*Your goal:*
In the data below, find the line containing "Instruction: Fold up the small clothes", then set down that line and every later line up to and including the line containing "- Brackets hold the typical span", exactly.

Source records
# # # # # # #

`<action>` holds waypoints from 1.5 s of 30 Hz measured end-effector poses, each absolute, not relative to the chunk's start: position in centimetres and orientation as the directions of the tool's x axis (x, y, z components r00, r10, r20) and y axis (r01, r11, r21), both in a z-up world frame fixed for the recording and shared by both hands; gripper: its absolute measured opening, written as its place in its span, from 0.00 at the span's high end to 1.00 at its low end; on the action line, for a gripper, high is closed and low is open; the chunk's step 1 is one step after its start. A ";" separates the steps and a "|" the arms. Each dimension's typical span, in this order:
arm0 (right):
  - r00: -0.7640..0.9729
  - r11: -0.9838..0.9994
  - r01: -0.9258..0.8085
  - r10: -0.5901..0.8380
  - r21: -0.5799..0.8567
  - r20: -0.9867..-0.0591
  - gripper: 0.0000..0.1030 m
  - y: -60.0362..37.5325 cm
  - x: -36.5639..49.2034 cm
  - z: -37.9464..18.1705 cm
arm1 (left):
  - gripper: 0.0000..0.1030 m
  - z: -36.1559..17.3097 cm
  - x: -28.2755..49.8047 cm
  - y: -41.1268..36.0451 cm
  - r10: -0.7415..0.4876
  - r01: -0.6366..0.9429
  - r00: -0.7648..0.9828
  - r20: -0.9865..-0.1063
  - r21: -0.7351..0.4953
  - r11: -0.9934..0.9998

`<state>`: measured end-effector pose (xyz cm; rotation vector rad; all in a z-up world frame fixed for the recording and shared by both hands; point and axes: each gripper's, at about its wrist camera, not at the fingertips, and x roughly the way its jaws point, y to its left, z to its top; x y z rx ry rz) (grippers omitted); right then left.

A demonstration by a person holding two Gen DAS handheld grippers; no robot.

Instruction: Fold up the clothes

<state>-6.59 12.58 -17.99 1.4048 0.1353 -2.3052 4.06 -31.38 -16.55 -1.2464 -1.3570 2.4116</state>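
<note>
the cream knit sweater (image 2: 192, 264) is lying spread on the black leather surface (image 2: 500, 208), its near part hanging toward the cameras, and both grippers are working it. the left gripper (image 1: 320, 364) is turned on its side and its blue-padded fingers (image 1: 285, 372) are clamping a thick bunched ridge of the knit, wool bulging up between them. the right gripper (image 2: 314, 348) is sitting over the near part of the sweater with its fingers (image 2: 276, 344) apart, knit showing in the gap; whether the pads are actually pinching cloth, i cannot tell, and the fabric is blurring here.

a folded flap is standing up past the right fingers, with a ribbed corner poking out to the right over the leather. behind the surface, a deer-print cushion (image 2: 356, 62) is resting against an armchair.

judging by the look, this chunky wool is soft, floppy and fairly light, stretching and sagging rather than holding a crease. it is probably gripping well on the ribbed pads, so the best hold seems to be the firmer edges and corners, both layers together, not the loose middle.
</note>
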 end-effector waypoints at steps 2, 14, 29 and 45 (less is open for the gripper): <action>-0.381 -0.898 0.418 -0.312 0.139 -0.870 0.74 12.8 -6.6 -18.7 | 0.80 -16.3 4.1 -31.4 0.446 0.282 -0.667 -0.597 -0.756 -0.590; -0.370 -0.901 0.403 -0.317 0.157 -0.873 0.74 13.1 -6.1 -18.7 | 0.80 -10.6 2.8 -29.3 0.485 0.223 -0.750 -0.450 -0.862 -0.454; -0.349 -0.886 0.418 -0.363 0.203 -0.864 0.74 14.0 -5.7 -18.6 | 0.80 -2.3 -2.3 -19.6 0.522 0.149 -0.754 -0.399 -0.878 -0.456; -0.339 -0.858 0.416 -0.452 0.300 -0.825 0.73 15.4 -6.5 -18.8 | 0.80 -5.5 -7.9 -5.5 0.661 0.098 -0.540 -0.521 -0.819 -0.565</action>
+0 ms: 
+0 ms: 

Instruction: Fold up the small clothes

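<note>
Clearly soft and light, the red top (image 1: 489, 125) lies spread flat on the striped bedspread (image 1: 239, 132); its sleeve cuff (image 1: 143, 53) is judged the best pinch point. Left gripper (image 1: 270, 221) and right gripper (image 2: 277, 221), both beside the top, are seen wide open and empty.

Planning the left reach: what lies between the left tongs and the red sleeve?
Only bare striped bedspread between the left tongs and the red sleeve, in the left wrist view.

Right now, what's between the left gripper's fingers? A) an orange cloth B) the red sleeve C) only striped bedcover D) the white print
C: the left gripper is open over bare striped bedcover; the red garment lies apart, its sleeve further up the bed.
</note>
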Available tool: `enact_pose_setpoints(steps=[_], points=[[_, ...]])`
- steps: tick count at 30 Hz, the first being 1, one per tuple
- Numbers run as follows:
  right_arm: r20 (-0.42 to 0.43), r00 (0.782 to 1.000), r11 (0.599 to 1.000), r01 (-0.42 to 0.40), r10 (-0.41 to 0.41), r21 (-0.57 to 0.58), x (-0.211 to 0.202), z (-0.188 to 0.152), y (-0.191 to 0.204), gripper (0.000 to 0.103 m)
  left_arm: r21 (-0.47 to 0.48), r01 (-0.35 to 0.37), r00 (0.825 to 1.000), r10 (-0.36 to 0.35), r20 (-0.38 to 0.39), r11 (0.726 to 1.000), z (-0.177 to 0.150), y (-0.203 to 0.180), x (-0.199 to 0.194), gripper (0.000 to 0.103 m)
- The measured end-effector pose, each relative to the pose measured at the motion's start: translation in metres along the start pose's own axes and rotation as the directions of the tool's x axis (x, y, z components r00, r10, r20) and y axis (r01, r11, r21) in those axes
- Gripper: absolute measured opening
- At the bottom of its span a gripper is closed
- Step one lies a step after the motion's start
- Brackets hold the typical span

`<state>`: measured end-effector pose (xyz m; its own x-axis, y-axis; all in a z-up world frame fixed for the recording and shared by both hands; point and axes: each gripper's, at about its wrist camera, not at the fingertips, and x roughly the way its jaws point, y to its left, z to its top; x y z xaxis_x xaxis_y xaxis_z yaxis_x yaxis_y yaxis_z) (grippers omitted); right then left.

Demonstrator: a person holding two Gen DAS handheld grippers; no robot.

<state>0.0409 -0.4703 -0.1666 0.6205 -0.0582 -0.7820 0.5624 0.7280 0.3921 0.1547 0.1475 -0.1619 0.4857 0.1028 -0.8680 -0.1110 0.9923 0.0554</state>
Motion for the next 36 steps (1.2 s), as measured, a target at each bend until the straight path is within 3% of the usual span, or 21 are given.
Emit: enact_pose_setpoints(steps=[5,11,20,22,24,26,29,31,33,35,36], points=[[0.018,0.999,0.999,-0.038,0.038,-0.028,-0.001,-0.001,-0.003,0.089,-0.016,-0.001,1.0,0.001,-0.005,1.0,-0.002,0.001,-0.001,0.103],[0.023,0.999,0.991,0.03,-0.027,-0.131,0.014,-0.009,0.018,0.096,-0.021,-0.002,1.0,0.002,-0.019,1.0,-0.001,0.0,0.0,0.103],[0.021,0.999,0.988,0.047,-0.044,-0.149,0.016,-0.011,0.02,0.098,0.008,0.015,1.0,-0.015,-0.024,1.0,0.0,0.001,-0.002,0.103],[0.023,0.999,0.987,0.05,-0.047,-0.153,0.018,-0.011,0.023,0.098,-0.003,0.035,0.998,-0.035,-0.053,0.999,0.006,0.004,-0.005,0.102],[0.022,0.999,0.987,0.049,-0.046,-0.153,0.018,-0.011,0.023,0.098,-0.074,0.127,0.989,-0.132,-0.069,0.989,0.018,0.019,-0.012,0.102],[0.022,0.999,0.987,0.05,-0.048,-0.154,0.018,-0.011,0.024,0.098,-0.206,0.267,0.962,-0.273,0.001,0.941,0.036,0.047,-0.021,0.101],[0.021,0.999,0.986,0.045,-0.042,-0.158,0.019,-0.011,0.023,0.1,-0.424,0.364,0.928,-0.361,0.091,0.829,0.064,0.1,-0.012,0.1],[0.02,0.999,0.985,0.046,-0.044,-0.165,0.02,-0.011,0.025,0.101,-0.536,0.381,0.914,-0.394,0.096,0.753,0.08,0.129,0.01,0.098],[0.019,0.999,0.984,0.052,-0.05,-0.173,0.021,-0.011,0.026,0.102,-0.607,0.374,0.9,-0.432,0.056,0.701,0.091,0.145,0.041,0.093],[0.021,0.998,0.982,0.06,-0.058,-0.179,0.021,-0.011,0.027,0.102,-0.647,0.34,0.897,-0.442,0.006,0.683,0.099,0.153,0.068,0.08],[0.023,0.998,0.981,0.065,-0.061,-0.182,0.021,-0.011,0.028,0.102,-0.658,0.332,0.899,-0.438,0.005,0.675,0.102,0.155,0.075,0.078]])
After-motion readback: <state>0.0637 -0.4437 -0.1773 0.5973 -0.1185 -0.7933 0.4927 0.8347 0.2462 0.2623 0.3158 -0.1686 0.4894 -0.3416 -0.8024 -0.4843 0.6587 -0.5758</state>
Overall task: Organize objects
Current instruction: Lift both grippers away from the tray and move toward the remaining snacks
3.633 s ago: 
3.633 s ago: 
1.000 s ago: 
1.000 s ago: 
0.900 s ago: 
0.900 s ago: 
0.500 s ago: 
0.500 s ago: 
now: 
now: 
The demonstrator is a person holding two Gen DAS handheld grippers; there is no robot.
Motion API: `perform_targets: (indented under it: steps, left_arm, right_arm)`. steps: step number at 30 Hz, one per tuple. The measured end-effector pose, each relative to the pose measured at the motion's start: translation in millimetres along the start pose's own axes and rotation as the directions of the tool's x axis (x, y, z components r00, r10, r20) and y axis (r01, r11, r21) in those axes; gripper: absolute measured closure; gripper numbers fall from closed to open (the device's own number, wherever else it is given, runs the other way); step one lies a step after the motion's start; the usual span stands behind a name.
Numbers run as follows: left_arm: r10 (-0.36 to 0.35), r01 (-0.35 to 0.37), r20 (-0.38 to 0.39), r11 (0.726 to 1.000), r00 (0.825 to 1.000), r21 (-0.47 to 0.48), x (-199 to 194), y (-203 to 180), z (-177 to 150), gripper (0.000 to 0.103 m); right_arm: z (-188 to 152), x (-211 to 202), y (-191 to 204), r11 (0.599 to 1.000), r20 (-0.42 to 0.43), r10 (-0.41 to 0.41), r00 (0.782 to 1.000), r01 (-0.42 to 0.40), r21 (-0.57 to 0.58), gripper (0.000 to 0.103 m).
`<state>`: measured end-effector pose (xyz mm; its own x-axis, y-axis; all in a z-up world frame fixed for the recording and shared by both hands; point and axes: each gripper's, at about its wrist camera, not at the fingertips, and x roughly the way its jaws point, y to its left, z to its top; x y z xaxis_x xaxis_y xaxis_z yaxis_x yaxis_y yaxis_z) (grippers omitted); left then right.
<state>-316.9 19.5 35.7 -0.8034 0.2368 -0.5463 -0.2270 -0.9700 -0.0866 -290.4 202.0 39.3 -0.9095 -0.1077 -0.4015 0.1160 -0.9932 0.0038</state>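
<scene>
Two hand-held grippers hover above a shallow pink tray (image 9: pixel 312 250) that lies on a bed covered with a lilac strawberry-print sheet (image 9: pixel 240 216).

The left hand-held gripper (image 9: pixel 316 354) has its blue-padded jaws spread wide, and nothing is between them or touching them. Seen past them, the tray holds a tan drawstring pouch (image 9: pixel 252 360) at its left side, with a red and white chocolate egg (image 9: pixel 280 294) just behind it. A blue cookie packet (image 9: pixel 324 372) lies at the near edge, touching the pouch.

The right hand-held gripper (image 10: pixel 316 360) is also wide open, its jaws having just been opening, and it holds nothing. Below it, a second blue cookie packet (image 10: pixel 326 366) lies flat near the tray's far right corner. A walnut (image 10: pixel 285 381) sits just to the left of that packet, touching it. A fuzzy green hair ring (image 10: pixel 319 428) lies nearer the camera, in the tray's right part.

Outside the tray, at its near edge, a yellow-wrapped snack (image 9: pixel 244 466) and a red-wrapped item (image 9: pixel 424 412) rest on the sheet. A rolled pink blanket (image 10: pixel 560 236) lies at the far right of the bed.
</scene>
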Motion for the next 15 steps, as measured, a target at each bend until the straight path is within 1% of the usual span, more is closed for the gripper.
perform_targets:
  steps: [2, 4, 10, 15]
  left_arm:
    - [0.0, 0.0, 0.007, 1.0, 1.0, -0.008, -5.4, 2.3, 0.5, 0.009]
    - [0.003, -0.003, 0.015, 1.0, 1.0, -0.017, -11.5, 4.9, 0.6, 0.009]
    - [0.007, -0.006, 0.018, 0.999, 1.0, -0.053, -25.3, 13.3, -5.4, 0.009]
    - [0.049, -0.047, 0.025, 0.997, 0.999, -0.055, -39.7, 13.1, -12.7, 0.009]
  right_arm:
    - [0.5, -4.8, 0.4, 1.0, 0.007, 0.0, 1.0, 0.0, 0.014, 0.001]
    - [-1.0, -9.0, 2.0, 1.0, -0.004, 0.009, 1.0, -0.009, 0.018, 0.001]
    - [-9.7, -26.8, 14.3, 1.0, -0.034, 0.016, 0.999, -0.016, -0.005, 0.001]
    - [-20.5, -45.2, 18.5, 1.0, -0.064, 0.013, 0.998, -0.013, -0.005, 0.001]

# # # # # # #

*Result of the task:*
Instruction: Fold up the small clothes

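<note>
Clearly soft and light, the red top (image 1: 489, 125) lies spread flat on the striped bedspread (image 1: 239, 132); its sleeve cuff (image 1: 143, 53) is judged the best pinch point. Left gripper (image 1: 270, 221) and right gripper (image 2: 277, 221), both beside the top, are seen wide open and empty.

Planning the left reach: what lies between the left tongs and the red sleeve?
Only bare striped bedspread between the left tongs and the red sleeve, in the left wrist view.

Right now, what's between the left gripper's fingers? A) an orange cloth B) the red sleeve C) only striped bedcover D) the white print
C: the left gripper is open over bare striped bedcover; the red garment lies apart, its sleeve further up the bed.
</note>
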Available tool: `enact_pose_setpoints(steps=[_], points=[[_, ...]])`
- steps: tick count at 30 Hz, the first being 1, one per tuple
- Numbers run as follows:
  right_arm: r20 (-0.42 to 0.43), r00 (0.782 to 1.000), r11 (0.599 to 1.000), r01 (-0.42 to 0.40), r10 (-0.41 to 0.41), r21 (-0.57 to 0.58), x (-0.211 to 0.202), z (-0.188 to 0.152), y (-0.191 to 0.204), gripper (0.000 to 0.103 m)
  left_arm: r21 (-0.47 to 0.48), r01 (-0.35 to 0.37), r00 (0.825 to 1.000), r10 (-0.36 to 0.35), r20 (-0.38 to 0.39), r11 (0.726 to 1.000), z (-0.177 to 0.150), y (-0.203 to 0.180), x (-0.199 to 0.194), gripper (0.000 to 0.103 m)
- The measured end-effector pose, each relative to the pose measured at the motion's start: translation in metres along the start pose's own axes and rotation as the directions of the tool's x axis (x, y, z components r00, r10, r20) and y axis (r01, r11, r21) in those axes
- Gripper: absolute measured opening
- At the bottom of its span a gripper is closed
- Step one lies a step after the motion's start
- Brackets hold the typical span

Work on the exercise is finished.